Task goal. Look through the data below for the line with "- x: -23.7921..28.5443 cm", and transcribe it exactly together with each line after it up to and including the line with "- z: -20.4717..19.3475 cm". Give nothing else.

Material provided.
-=-=-=-=-

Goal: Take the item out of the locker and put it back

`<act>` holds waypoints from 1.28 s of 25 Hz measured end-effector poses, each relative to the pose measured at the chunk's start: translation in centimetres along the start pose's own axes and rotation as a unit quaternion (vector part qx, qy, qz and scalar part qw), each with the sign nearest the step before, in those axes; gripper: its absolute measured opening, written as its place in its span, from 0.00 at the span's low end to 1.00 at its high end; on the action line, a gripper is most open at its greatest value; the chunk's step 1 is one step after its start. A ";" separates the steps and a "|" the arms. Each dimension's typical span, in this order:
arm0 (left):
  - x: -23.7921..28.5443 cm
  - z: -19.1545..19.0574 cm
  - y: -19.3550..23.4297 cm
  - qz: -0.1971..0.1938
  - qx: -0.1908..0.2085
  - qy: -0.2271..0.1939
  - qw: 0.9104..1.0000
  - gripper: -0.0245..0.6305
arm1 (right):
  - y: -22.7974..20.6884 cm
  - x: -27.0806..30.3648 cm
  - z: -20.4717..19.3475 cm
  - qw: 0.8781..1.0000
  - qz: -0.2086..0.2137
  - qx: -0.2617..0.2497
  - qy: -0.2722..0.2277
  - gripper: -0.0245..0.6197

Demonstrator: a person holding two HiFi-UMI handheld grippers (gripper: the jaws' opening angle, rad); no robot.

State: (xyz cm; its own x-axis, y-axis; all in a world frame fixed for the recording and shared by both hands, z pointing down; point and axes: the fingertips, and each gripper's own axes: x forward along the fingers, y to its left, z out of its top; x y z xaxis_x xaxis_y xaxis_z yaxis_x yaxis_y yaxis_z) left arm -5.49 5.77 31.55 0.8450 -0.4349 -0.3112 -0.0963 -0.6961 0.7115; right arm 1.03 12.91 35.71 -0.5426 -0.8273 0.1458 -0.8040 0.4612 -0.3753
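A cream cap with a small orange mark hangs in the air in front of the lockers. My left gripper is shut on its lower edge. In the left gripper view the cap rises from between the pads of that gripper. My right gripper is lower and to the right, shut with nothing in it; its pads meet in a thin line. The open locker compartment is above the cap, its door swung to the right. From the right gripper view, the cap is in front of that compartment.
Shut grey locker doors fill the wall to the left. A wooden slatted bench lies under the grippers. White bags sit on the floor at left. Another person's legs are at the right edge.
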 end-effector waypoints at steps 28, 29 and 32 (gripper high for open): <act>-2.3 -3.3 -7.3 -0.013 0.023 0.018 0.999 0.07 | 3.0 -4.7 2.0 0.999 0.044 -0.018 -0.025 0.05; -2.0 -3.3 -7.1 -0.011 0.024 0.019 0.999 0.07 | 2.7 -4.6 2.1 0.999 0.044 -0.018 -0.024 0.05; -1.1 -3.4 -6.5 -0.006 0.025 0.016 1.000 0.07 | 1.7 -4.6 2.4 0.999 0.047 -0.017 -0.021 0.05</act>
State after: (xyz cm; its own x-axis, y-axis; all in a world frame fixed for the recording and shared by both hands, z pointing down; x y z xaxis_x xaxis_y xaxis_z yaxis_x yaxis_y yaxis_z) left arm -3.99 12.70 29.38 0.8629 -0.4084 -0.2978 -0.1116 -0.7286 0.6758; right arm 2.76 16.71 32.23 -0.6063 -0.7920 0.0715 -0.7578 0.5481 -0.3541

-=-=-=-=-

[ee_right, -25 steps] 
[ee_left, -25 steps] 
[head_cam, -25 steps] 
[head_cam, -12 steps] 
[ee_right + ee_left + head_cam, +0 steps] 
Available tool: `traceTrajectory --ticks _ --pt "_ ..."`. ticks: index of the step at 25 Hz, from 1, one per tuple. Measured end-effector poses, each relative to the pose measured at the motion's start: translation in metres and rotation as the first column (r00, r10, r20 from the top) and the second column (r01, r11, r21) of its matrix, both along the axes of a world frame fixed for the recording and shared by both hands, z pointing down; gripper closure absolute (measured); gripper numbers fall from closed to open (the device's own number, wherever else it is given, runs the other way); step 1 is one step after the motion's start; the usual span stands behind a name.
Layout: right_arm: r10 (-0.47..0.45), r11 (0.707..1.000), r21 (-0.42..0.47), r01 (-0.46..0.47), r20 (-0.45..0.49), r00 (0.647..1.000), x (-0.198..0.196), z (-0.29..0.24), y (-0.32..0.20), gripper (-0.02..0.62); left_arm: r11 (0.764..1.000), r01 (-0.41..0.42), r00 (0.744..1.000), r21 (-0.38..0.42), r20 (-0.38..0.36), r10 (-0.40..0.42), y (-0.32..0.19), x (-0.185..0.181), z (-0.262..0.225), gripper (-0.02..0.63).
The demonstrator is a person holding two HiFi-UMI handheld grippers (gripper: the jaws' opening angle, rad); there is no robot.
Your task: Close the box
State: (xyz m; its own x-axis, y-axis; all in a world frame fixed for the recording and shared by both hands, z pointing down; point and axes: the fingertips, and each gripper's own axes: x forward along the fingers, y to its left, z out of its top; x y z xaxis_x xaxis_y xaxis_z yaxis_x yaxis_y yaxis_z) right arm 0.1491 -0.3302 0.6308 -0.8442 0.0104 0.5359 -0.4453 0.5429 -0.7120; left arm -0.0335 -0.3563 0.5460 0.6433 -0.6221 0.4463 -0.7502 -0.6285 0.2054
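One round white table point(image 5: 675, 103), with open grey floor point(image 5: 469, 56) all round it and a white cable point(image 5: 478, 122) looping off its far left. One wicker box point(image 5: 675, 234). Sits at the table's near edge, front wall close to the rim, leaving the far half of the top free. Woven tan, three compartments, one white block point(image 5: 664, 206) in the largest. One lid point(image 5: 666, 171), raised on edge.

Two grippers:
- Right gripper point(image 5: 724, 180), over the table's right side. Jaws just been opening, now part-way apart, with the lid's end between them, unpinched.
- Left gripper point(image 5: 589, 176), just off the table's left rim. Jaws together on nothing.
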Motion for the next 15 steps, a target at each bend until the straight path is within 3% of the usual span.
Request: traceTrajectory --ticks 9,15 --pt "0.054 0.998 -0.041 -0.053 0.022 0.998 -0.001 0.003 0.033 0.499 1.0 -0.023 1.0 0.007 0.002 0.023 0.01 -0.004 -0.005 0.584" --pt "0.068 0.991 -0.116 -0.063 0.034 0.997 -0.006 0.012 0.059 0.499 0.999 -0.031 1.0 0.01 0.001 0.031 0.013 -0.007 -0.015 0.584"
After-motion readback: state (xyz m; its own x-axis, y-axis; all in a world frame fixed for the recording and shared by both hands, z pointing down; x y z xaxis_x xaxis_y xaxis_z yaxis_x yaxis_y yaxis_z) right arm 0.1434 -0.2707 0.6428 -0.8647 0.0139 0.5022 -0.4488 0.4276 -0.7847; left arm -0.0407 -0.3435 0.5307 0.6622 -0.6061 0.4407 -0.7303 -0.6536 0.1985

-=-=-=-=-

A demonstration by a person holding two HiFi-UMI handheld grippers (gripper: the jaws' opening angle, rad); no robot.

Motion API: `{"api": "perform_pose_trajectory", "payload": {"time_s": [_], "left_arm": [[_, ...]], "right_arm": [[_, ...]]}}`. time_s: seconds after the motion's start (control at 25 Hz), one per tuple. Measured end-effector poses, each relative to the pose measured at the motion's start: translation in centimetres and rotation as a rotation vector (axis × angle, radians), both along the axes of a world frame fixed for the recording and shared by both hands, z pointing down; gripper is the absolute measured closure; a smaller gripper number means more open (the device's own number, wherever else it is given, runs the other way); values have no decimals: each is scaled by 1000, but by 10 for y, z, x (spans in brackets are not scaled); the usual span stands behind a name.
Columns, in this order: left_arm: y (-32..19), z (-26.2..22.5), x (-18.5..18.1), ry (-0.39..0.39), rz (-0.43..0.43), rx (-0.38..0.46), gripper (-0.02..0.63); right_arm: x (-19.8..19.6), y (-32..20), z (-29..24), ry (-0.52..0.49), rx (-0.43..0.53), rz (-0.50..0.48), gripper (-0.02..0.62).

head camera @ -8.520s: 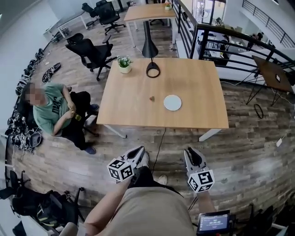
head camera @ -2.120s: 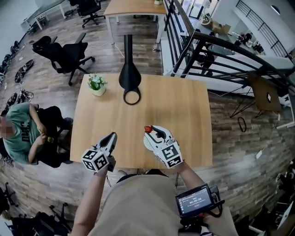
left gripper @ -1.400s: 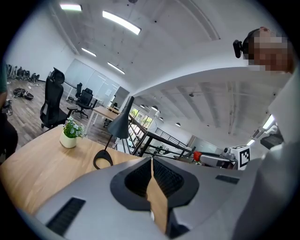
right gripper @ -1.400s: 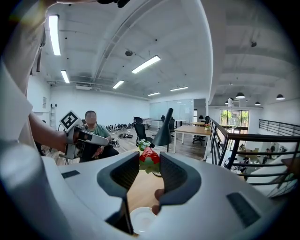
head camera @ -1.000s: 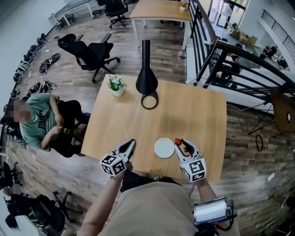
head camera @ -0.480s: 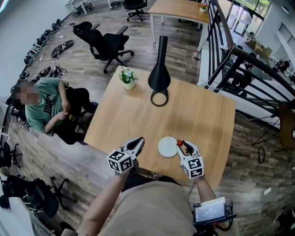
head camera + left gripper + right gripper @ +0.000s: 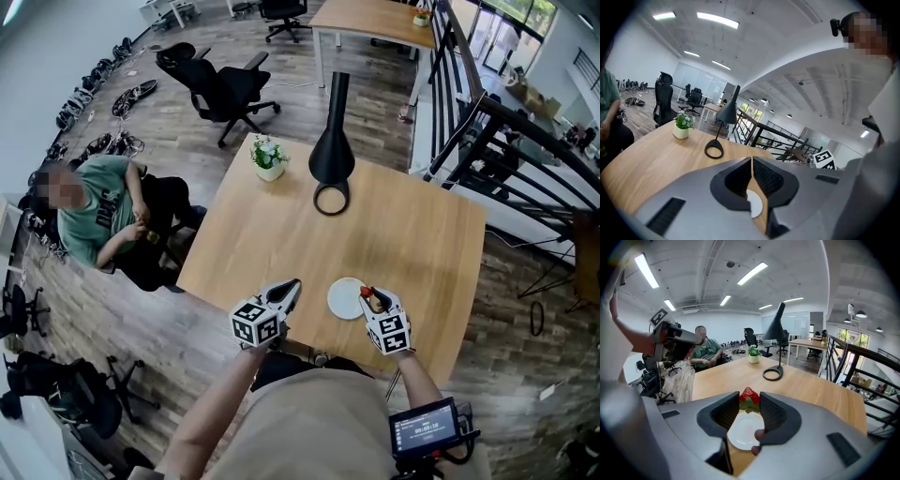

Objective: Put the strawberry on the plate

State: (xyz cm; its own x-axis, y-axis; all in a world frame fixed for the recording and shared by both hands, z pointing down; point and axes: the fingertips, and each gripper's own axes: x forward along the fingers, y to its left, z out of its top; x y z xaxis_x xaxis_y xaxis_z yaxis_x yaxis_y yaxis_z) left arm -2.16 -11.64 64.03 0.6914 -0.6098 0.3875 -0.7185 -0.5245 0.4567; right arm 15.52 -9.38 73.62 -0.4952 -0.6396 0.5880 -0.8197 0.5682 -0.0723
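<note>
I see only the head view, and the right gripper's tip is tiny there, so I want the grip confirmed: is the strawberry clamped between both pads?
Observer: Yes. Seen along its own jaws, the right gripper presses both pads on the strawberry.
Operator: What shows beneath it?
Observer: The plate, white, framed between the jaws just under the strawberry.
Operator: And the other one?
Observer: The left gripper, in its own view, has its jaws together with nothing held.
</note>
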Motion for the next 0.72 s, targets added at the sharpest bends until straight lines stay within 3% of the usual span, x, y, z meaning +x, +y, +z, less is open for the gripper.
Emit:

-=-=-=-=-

The completed task.
  - x: -23.7921..28.5443 cm
  - z: -19.1545..19.0574 cm
  - y: -19.3550..23.4297 cm
  - qz: -0.1971..0.1938
  - qx: -0.1908..0.2085
  - qy: -0.2271..0.1939
  - qw: 0.9104..1.0000
  - gripper: -0.0245..0.6305
arm1 (right):
  - y: -22.7974..20.6884 cm
  - x: -27.0806..30.3648 cm
  - z: -20.4717..19.3475 cm

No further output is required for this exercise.